Risk-Adjusted Performance

Good

 
Weak
 
Strong
Compared to the overall equity markets, risk-adjusted returns on investments in Shifa International Hospitals are ranked lower than 9 (%) of all global equities and portfolios over the last 90 days. Despite somewhat weak basic indicators, Shifa International sustained solid returns over the last few months and may actually be approaching a breakup point.
Matco Foods 

Risk-Adjusted Performance

Very Weak

 
Weak
 
Strong
Over the last 90 days Matco Foods has generated negative risk-adjusted returns adding no value to investors with long positions. Even with relatively invariable basic indicators, Matco Foods is not utilizing all of its potentials. The latest stock price agitation, may contribute to short-term losses for the retail investors.

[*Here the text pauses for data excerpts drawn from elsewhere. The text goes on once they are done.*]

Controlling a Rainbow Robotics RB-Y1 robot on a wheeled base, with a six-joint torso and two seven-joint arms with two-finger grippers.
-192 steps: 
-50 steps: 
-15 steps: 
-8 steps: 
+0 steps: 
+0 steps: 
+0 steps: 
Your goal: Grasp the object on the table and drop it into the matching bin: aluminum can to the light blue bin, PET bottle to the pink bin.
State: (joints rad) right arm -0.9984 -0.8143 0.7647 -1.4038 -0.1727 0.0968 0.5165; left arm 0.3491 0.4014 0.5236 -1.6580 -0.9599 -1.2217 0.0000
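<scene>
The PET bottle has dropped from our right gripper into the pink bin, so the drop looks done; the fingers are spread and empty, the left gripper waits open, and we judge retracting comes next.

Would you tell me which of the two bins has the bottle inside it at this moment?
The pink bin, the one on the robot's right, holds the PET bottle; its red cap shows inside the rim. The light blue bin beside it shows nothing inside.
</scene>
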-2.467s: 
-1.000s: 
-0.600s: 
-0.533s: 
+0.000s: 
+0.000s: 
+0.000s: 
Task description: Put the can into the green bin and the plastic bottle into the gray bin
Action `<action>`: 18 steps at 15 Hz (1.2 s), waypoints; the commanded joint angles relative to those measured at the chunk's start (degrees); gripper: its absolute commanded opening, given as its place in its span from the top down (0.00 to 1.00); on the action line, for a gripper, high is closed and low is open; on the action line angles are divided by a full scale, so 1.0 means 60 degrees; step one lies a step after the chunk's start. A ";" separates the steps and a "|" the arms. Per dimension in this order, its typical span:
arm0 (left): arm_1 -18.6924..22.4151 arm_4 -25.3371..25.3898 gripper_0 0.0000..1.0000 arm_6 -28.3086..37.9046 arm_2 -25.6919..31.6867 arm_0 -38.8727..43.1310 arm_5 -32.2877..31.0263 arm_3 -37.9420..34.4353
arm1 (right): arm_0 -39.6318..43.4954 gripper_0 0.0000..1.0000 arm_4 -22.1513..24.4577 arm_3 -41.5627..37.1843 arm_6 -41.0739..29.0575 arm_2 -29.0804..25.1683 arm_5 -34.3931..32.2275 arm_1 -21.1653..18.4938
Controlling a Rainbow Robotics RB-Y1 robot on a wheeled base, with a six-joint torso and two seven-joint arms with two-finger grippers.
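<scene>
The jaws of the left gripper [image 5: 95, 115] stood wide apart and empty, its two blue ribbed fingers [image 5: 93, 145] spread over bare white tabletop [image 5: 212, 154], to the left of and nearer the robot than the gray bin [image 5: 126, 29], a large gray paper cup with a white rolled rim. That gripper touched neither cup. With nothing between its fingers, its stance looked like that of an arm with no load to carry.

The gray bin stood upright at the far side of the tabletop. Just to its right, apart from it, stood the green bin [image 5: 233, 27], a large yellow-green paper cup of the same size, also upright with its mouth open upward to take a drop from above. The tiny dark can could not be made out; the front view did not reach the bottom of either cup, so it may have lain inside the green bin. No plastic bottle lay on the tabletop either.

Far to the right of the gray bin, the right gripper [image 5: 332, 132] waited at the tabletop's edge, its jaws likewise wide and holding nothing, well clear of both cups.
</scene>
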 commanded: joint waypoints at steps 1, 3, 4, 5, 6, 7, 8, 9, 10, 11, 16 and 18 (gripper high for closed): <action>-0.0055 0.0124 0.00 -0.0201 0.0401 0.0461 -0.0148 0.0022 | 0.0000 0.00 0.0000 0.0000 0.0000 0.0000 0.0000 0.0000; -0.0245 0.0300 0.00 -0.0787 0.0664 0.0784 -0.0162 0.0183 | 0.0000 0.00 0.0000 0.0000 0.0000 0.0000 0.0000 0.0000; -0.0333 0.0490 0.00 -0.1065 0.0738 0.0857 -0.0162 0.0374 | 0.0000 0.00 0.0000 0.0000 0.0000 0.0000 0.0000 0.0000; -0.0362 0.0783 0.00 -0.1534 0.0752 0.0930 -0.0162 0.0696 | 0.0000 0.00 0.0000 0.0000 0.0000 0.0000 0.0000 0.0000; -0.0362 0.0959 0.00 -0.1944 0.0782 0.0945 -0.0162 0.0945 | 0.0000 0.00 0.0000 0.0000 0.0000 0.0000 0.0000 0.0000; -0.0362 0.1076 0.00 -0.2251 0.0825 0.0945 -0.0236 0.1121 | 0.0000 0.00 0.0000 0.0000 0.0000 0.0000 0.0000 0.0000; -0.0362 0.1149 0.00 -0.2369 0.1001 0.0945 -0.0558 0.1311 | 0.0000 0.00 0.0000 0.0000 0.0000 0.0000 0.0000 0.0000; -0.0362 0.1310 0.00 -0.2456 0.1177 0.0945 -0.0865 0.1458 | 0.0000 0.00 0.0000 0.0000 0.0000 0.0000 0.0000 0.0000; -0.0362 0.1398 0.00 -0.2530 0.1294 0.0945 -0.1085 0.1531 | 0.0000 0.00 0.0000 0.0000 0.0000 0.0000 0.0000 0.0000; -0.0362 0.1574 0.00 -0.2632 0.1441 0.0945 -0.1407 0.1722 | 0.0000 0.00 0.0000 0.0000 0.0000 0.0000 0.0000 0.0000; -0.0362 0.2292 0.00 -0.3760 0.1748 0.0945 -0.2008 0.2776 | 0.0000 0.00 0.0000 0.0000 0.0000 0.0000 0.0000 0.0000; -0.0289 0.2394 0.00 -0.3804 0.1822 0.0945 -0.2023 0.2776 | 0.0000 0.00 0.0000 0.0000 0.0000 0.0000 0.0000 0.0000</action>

Shifa International and Matco Foods Volatility Contrast

   Predicted Return Density   
       Returns  

Pair Trading with Shifa International and Matco Foods

The main advantage of trading using opposite Shifa International and Matco Foods positions is that it hedges away some unsystematic risk. Because of two separate transactions, even if Shifa International position performs unexpectedly, Matco Foods can make up some of the losses. Pair trading also minimizes risk from directional movements in the market. For example, if an entire industry or sector drops because of unexpected headlines, the short position in Matco Foods will offset losses from the drop in Matco Foods' long position.
The idea behind Shifa International Hospitals and Matco Foods pairs trading is to make the combined position market-neutral, meaning the overall market's direction will not affect its win or loss (or potential downside or upside). This can be achieved by designing a pairs trade with two highly correlated stocks or equities that operate in a similar space or sector, making it possible to obtain profits through simple and relatively low-risk investment.
Check out your portfolio center.
Note that this page's information should be used as a complementary analysis to find the right mix of equity instruments to add to your existing portfolios or create a brand new portfolio. You can also try the Portfolio File Import module to quickly import all of your third-party portfolios from your local drive in csv format.